La NASA va ouvrir la Station spatiale internationale aux touristes à partir de 2020 – Culture japonaise



La NASA a annoncé vendredi qu'elle ouvrirait la station spatiale internationale à des entreprises telles que le tourisme spatial, dans le but de se désengager financièrement du laboratoire de recherche en orbite.
Étiquette de prix?

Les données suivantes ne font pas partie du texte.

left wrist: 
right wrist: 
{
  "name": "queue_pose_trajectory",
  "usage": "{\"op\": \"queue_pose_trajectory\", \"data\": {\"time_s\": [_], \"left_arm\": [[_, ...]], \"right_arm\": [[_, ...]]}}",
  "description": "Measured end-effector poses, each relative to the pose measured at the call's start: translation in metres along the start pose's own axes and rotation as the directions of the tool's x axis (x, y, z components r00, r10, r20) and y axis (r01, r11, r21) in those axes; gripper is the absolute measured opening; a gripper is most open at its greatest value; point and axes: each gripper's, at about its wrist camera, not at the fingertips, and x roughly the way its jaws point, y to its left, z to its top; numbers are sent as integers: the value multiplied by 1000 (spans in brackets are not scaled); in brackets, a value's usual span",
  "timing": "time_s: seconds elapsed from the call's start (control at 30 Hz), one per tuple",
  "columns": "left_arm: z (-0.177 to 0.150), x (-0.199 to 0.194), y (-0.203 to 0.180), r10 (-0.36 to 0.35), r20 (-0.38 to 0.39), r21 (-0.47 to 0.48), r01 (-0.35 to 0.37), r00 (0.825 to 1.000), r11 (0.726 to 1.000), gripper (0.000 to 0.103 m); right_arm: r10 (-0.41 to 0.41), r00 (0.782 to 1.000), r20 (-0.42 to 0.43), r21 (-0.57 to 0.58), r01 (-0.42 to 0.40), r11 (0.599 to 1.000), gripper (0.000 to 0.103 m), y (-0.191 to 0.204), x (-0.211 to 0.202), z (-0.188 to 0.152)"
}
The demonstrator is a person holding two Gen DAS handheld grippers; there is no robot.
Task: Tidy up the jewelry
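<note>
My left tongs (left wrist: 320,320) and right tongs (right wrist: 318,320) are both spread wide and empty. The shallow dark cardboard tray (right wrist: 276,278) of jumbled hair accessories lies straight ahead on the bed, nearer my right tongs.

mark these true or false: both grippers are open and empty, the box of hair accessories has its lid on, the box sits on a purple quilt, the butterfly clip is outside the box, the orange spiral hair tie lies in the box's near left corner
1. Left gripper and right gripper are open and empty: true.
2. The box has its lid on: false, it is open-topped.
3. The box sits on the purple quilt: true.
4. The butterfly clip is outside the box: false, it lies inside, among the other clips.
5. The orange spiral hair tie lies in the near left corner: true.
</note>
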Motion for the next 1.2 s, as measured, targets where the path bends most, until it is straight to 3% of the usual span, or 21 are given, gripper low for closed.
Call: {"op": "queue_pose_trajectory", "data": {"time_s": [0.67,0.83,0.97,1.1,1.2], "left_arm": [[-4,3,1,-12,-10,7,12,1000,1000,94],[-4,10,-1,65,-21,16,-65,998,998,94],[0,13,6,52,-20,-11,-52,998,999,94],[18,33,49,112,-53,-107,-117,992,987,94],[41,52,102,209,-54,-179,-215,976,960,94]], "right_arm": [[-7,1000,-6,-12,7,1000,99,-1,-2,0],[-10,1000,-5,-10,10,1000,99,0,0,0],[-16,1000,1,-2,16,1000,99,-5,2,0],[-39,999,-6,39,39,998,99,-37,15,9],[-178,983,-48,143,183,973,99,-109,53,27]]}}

Des dizaines de millions de dollars pour un billet aller-retour et 35 000 dollars la nuit.
"La NASA ouvre la Station spatiale internationale à des opportunités commerciales et les commercialise comme jamais auparavant", a déclaré le directeur financier de la NASA, Jeff DeWit, dans une annonce faite à la bourse Nasdaq de New York.
Il y aura jusqu'à deux courtes missions privées d'astronautes par an, a déclaré Robyn Gatens, directrice adjointe de l'ISS.
Les missions seront pour des séjours allant jusqu'à 30 jours. Une douzaine d'astronautes privés pourraient visiter l'ISS par an, a annoncé la NASA.
Ces voyageurs seraient acheminés exclusivement vers l'orbiteur par les deux sociétés américaines développant actuellement des véhicules de transport pour la NASA: SpaceX, avec sa capsule Crew Dragon, et Boeing, qui en construit actuellement un appelé Starliner.
Ces sociétés choisiraient les clients – qui n'auront pas à être citoyens américains – et factureraient le voyage vers l'ISS, qui sera la partie la plus chère de l'aventure: environ 58 millions de dollars pour un billet aller-retour.
C’est le taux moyen que les entreprises factureront à la NASA pour avoir amené les aventuriers de l’espace à l’ISS.
Ni Dragon ni Starliner ne sont prêts. Leurs capsules de transport sont censées être prêtes fin 2019 mais le calendrier dépend des résultats d'une série de tests. Les missions privées devront donc attendre 2020 au plus tôt.
Les touristes paieront à la NASA l'utilisation de la station, la nourriture, l'eau et l'utilisation du système de survie.
Cela coûtera environ 35 000 dollars par nuit et par astronaute, a déclaré DeWit.
Cela n'inclut pas Internet, qui coûtera 50 dollars par gigaoctet.
La station spatiale n'appartient pas à la NASA. Il a été construit avec la Russie à partir de 1998 et d’autres pays participent à la mission et envoient des astronautes.
Mais les États-Unis ont payé et contrôlent la plupart des modules qui le composent.
Les nouveaux touristes de l’espace dans l’ISS ne seront pas les premiers: l’homme d’affaires américain Dennis Tito a eu cet honneur en 2001. Il a versé à la Russie environ 20 millions de dollars pour ce voyage.
D'autres l'ont suivi, le dernier étant le fondateur du Cirque du Soleil, Guy Laliberte, en 2009.
Depuis 2011, les fusées russes Soyouz constituent le seul moyen d’accéder à la station spatiale. Et ils n'ont transporté que des astronautes de l'agence spatiale, en plus des cosmonautes russes.
Il y a généralement trois à six membres d'équipage sur l'ISS à un moment donné. À l'heure actuelle, il abrite trois Américains, deux Russes et un Canadien.
La Russie envisage de reprendre ses vols touristiques à la fin de 2021.
Le changement de politique annoncé vendredi comprend l'ouverture de certaines parties de l'ISS à des entreprises du secteur privé à des fins commerciales et marketing.
Cela inclurait les startups développant des techniques pour les matériaux de construction dans des conditions d'apesanteur.
Les câbles à fibres optiques, par exemple, sont d'une qualité extraordinaire lorsqu'ils sont fabriqués en microgravité.
L’idée est de développer l’économie spatiale dans l’espoir de voir le secteur privé reprendre l’ISS, ce que les États-Unis espèrent arrêter de financer à la fin des années 2020.
"Nous voulons être là-bas en tant que locataire, pas en tant que propriétaire", a déclaré Jim Bridenstine, administrateur de la NASA, en avril.
L'agence veut libérer des fonds pour une mission de retour à la lune appelée Artemis en 2024 et pour l'envoi des premiers humains sur Mars, peut-être dans les années 2030.
Mais il n’est pas clair si l’activité commerciale en orbite terrestre est rentable, car c’est encore très coûteux d’y monter.
Au final, la NASA semble avoir changé de position pour faire face à ses énormes besoins budgétaires.
Lorsque la Russie a annoncé qu'elle emmenait Tito à la station spatiale, la NASA s'était d'abord opposée à une telle mission. Et cela a fini par envoyer aux Russes une facture pour son séjour sur l'ISS.